If the stack is non-executable, this code will fail horribly. The shell code is loaded into a local variable in the stack, and then we jump to that location. If the stack is non-executable, then a CPU fault of some kind will occur as soon as the CPU tries to execute the code, and control will be shifted into the kernel's interrupt handlers. The kernel will then kill the process in an abnormal fashion. One case where the stack might be non-executable would be if you're running on a CPU that supports Physical Address Extensions, and you have the NX (non-executable) bit set in your page tables.
There may also be instruction cache issues on some CPUs -- if the instruction cache hasn't been flushed, the CPU may read stale data (instead of the shell code we explicitly loaded into the stack) and start executing random instructions.
In C:
(some_type) some_var
casts some_var to be of type some_type.
In your code sample "void(*) ()" is the some_type and is the signature for a function pointer that takes no arguments and returns nothing.
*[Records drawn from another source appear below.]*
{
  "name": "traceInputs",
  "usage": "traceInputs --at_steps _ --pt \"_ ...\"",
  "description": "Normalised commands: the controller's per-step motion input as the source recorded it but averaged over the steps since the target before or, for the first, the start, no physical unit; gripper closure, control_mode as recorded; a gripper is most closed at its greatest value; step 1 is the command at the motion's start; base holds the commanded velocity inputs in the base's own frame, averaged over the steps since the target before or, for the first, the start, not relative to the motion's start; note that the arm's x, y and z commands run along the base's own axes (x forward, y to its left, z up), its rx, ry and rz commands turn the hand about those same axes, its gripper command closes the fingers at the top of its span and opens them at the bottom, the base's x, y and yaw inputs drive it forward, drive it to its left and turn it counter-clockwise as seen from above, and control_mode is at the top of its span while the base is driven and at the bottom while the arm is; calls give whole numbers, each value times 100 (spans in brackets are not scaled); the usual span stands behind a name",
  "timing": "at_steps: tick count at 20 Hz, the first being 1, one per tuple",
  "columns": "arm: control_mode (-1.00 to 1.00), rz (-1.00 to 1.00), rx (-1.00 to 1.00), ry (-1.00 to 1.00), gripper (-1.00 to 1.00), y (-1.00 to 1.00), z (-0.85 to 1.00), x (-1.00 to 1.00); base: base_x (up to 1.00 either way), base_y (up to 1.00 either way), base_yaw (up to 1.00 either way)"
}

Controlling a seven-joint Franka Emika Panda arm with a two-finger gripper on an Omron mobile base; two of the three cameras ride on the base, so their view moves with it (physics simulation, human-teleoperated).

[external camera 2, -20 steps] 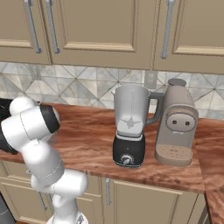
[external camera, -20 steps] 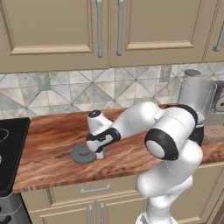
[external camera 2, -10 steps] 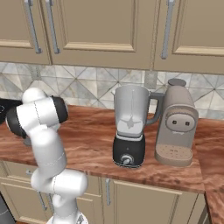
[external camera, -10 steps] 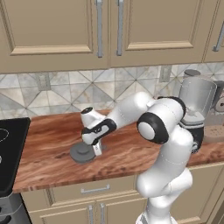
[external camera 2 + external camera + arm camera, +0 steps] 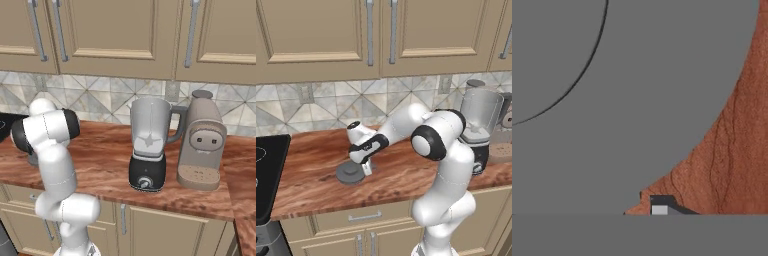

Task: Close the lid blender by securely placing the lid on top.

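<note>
- Left base view: gripper (image 5: 365, 167) down at right rim of lid (image 5: 351, 173), which lies flat on the counter (image 5: 311, 150).
- Hand view: lid (image 5: 627, 100) directly below, very close; one fingertip (image 5: 660, 205) just off its edge.
- Jaw state: can't tell whether it grips.
- Blender (image 5: 149, 145) well apart, toward robot's right; jar open-topped, upright.
- Next, likely: lift, carry right.

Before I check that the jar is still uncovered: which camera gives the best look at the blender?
The right base view: the blender stands whole and unblocked, black base, dial and open jar top, beside the coffee machine. In the left base view the blender sits at the far right, its base partly hidden behind the arm.
</note>
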Motion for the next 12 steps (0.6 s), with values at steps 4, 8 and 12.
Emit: traceInputs --at_steps 4,8,12 --pt "-100 0 4 -14 100 -10 2 -13 0 0 0" --pt "-100 0 3 -19 100 -21 43 -21 0 0 0" --pt "-100 0 5 -17 100 -27 71 -29 0 0 0"
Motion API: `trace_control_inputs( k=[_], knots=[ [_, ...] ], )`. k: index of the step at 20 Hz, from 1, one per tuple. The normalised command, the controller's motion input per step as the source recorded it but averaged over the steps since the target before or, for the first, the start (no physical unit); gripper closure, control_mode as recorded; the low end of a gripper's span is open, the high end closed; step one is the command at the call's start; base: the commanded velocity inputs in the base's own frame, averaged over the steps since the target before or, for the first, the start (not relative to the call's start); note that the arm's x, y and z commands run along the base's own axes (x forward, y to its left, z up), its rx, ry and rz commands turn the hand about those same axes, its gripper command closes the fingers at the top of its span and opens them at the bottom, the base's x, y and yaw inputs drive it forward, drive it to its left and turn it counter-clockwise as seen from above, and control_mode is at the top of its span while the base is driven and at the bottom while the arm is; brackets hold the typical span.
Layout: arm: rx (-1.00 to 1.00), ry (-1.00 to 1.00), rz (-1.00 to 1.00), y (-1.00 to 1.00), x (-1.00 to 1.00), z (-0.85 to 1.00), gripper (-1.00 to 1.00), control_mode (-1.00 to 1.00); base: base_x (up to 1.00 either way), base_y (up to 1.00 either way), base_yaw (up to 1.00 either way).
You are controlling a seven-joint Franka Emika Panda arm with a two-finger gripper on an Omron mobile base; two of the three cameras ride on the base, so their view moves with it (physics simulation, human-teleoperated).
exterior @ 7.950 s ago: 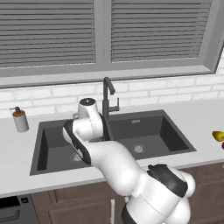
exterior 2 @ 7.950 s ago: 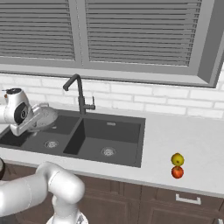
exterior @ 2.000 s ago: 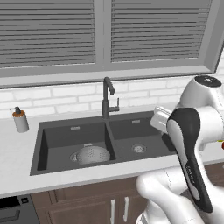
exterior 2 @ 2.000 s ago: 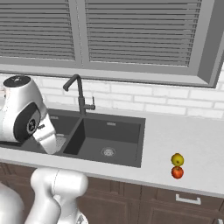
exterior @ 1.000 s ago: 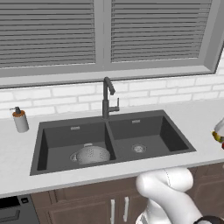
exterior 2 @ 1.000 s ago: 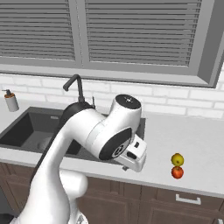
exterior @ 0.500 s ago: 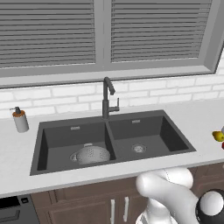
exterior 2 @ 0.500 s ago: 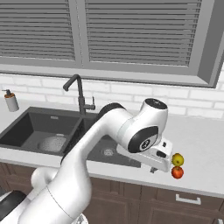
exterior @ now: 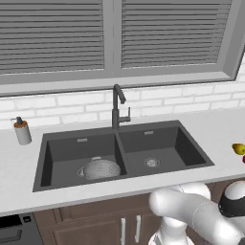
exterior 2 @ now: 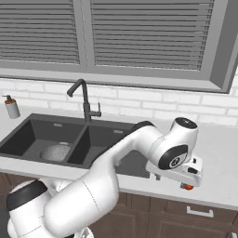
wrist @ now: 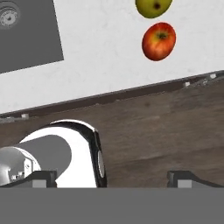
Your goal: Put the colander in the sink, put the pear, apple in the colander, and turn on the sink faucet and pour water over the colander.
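Gripper (wrist: 111, 177) sits at the bottom of the hand view with fingertips wide apart, open and holding nothing, above the cabinet front; the apple (wrist: 159, 41) is upper right on the white counter (wrist: 105, 52), the pear (wrist: 152, 7) just beyond at the top edge. In the left base view the colander (exterior: 99, 169) lies in the left basin of the sink (exterior: 182, 143) at centre, with the sink faucet (exterior: 117, 106) behind the divider and the soap dispenser (exterior: 21, 131) far left.

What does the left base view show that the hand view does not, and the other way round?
Left base view adds: the perforated silvery metal colander in the left basin, the tall dark gooseneck faucet, the small grey soap dispenser. Hand view adds: the open gripper. Shared: the dark grey double sink, the yellow-green pear and round red apple on the white counter.
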Motion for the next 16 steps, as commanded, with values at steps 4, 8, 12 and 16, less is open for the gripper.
trace_control_inputs(
  k=[4, 8, 12, 16],
  knots=[
    [-0.01, 0.01, 0.05, -0.35, 0.40, -0.41, -1.00, -1.00, 0.00, 0.00, 0.00],
    [0.00, 0.04, 0.07, -0.21, 0.51, -0.30, -1.00, -1.00, 0.00, 0.00, 0.00],
    [0.00, 0.05, 0.08, -0.22, 0.47, -0.30, -1.00, -1.00, 0.00, 0.00, 0.00],
    [0.00, 0.02, 0.07, -0.33, 0.37, -0.38, -1.00, -1.00, 0.00, 0.00, 0.00]
  ],
)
"(void(*) ()) scode" casts scode to be a function pointer.
"(*(void(*) ()) scode)" dereferences that function pointer.
And the final () calls the function defined in scode.
And the bytes in scode disassemble to the following i386 assembly:
31 c0 xor %eax,%eax
b0 01 mov $0x1,%al
31 db xor %ebx,%ebx
cd 80 int $0x80
What this code does is assign some machine code (the bytes in scode) then it converts the address of that code into a function pointer of type void function () then calls it.
In C/C++, this function's type definition is expressed:
typedef void (* basicFunctionPtr) (void);
A typedef helps:
// function that takes and returns nothing
typedef void(*generic_function)(void);
// cast to function
generic_function f = (generic_function)scode;
// call
(*f)();
// same thing written differently:
// call
f();
scode is an address. (void(*)()) casts scode to a function returning void and accepting no parameters. The leading * calls the function pointer, and the trailing () indicates that no arguments are given to the function.
To learn a lot more about shell-coding technique, look at the book:
The Shellcoder's Handbook, 2nd Edn
There are several other similar books as well - I think this is the best, but could be persuaded otherwise. You can also find numerous related resources with Google and "shellcoder's handbook" (or your search engine of choice, no doubt).
The character array contains executable code and the cast is a function cast.
(*(void(*) ()) means "cast to a function pointer that produces void, i.e. nothing. The () after the name is the function call operator.
The characters encoded in scode are the char/byte representations of some compiled assembly code. The code you have posted takes that assembly, encoded as characters for simplicity, and then calls that string as a function.
The assembly seems to translate out to:
xor %eax,
%eax mov $0x1,
%al xor %ebx,
%ebx int $0x80
Yup, that would indeed create a shell in Linux.